React google maps

 

UPDATE: Glad to see people are still reading this article and asking questions. In order to provide a better working example, I went ahead and threw the example that was originally just on codepen into  a public repo on github: https://github.com/Dacello/react-google-maps. Feel free to fork, make a pull request, or just use this as an example. Thanks for reading, and please leave comments if you have any questions!


About a year ago, I wrote a blog post about using Google Maps with React. It gave a simple overview of how to write a React component that renders a map using the Google Maps API with a marker and an info window. The article also discussed a few things that Google encourages you to do in the tutorial which go against some general principles in React.

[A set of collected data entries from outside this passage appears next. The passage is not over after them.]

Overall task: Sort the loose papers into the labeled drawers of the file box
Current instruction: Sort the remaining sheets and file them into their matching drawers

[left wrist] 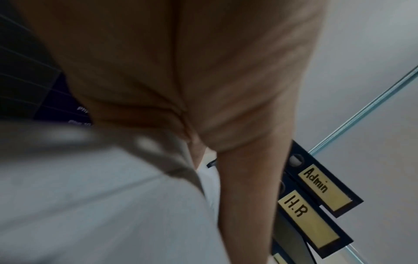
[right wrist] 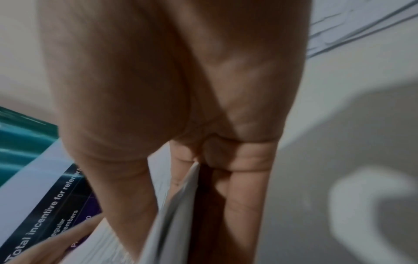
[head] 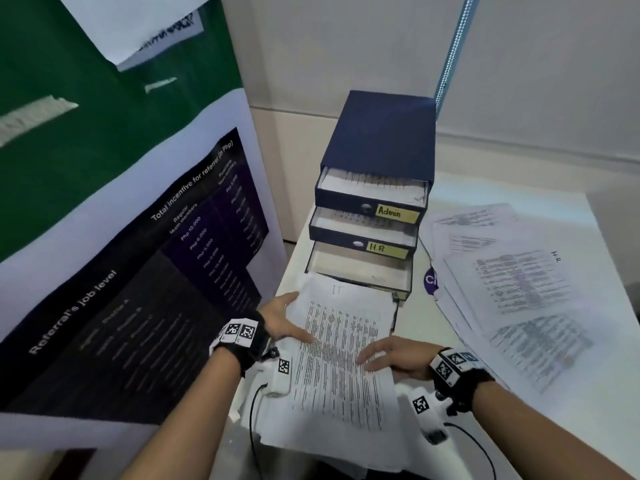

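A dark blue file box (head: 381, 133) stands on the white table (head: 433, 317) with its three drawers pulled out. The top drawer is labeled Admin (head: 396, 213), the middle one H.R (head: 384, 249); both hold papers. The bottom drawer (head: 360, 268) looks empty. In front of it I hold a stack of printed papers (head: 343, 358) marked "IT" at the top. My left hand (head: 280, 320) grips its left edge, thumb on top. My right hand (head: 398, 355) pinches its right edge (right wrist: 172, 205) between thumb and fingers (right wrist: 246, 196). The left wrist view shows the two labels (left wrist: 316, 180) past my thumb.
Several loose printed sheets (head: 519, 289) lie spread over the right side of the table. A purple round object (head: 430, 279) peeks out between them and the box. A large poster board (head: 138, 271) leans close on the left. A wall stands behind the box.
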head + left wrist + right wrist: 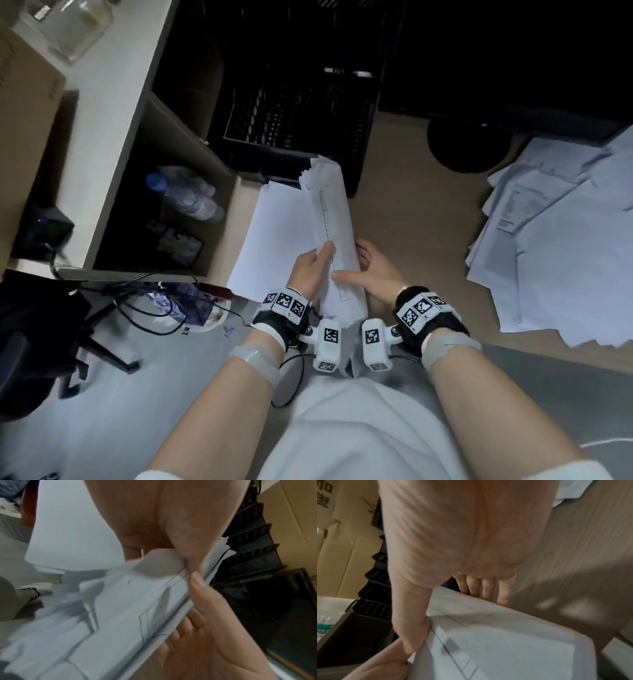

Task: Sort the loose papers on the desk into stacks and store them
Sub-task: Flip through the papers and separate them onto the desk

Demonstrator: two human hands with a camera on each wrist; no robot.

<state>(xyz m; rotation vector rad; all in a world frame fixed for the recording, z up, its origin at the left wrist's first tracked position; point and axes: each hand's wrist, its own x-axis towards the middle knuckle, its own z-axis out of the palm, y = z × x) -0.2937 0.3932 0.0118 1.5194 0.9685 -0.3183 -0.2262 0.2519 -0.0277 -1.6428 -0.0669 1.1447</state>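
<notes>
Over the brown desk [404, 219], left to right: a flat white paper stack [274, 233] lies by the left hand [308, 270], whose thumb and fingers clamp a curled bundle of white printed sheets [334, 219]; the right hand [373, 274] pinches it too; loose pale-blue papers [555, 246] sprawl far right.

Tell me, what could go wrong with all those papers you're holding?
The bundle of papers is bent between the left hand and right hand, and its far edges look uneven, so sheets might slip out or crease. It is held right above a flat stack, so dropped sheets could mix in. The loose pile nearby could get muddled too.
</notes>
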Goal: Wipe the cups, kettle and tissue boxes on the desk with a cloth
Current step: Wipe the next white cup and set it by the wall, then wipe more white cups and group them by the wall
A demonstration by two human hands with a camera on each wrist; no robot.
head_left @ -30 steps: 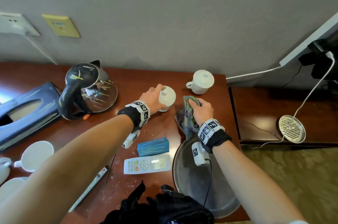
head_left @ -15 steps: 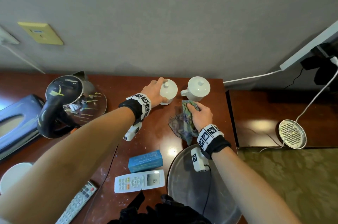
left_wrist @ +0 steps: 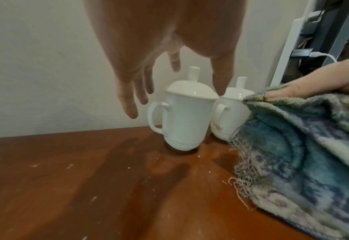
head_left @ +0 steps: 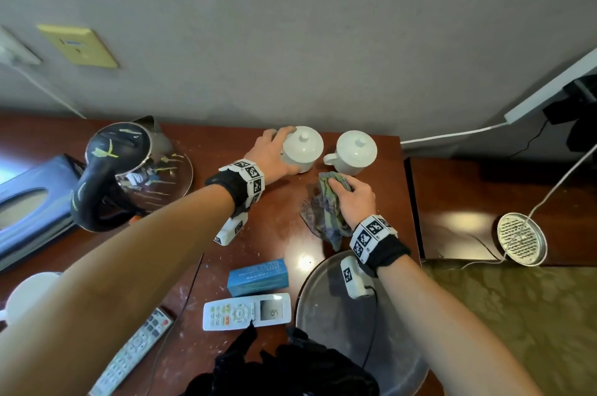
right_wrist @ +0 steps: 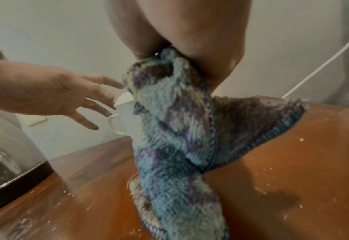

Ultimately, it concludes that Google Maps is usable with React, but we still have to rely on DOM manipulation in order to render the map, which doesn’t play nicely with React’s method of Reconciliation (the reason for React’s lightning fast rendering). Unfortunately, a year later, this is still the case. Even though that hasn’t changed, a lot of stuff has, namely the emergence of ES6. The purpose of this article is simply to give an up-to-date example of a React Google Maps component using ES6. So here it is:

see codepen

Notice that the older example of the GMap component in CoffeeScript is not too different from this version in ES6. Other than the differing syntax, let’s discuss some significant updates:

1. The use of let to assign variables. There is still a var, but let is generally what you want. See https://babeljs.io/docs/learn-es2015/#let-const

2. There is no longer a need for getInitialState. Now all we need is to define the state object on the component. To exemplify this, I went ahead and set up an initial state for updatedCenter and updatedZoom, which will get updated when the map is dragged or zoomed. The updated zoom and center get displayed above the map once they have been set.

3. Notice that we are no longer doing this.refs.mapCanvas.getDOMNode(), as it has been deprecated. Instead we just need to do this.refs.mapCanvas. Great! I never liked doing getDOMNode() anyway.

Now you have a simple example of a Google Maps React Component, this time in ES6. Keep your eyes peeled for a follow-up to this post, in which I’ll go dive a bit more in depth and discuss how to pass more map attributes into props, and have updates happen correctly using lifecycle hooks.